Username: Rochelle Walensky, MD, MPH
Twitter handle: @CDCDirector
4. Eli Perencevich’s tweet on the surge in Covid-19 hospitalisations burdening healthcare systems in the US
Eli Perencevich, a professor of internal medicine at the University of Iowa, tweeted an article on how the Delta variant along with the Omicron variant led to a surge in cases thereby completely overburdening the healthcare system in the US. Data revealed that Covid-19 hospitalisations rose slowly to about 65,000 across the US during the Christmas period but soared to 110,000 in January due to the emergence of the highly transmissible Omicron variant after the Delta variant, the article detailed.
The daily case counts tripled in the first two weeks of the month, with CDC forecasts claiming that by the end of January, Covid-related hospitalisations would range between 24,700 and 53,700 daily. One ICU patient is usually assigned two nurses to attend to them, but the surge in cases forced four patients to be assigned under one nurse thereby diminishing the quality of care for patients. Furthermore, a huge proportion of the hospital staff contracted the virus in the latest surge compared to previous surges. Labour shortages and lack of skilled workforce has further compounded the problems for the healthcare systems.
Username: Eli Perencevich
Twitter handle: @eliowa
5. Nathan Stall’s tweet on the need to repeal Bill 124 to end Ontario’s nursing crisis
Nathan Stall, a doctor and a researcher, shared an article on how the nursing crisis in Ontario, Canada, can only be addressed by repealing Bill 124 that was passed in 2019. The bill limits wage increases for registered nurses and other public-sector workers at a maximum rate of 1% for three years, which has significantly impacted their real income. The article highlighted that the only way to support the undervalued and burned-out staff was to unfreeze their compensation.
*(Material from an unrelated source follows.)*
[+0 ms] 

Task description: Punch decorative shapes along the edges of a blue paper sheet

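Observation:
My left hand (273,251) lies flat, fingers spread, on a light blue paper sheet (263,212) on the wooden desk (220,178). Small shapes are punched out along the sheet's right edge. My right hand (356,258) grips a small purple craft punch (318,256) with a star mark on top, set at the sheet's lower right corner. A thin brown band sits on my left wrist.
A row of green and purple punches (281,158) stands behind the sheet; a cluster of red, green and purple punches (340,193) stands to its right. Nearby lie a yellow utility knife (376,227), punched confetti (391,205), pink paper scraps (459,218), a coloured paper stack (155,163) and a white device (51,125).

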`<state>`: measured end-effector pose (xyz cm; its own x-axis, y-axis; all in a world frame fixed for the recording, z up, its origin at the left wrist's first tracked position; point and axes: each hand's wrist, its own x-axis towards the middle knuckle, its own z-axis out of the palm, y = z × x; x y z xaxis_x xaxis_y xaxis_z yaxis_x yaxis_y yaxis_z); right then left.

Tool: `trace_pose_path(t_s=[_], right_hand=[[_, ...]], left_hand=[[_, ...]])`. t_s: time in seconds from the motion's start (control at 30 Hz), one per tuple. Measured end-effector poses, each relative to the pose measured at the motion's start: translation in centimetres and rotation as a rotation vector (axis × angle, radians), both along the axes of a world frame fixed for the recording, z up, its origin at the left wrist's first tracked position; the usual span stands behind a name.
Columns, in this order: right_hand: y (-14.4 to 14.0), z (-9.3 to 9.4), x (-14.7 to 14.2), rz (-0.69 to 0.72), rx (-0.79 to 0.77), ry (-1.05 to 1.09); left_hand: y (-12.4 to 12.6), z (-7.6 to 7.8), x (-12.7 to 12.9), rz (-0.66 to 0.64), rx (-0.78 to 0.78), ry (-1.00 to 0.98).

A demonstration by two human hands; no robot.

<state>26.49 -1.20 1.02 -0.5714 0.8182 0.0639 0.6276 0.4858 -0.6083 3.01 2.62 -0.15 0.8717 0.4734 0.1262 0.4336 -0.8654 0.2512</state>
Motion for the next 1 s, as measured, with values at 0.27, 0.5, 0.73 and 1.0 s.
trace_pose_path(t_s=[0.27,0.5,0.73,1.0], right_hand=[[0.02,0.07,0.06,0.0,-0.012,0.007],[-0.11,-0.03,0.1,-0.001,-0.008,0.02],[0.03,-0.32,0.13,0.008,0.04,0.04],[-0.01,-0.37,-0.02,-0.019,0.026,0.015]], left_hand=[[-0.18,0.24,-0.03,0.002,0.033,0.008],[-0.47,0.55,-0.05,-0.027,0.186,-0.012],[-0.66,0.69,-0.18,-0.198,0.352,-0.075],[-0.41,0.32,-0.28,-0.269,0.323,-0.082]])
Furthermore, the surge in Omicron cases is pushing the limits of the nurses working at intensive care, critical care, and hospital emergency rooms, the article detailed. Experts claim that Ontario will need to hire about 22,000 registered nurses to catch up with the rest of Canada. Registered nurses are quitting their jobs, leaving the province, and even their profession, in some cases, after being financially penalised and burnt out.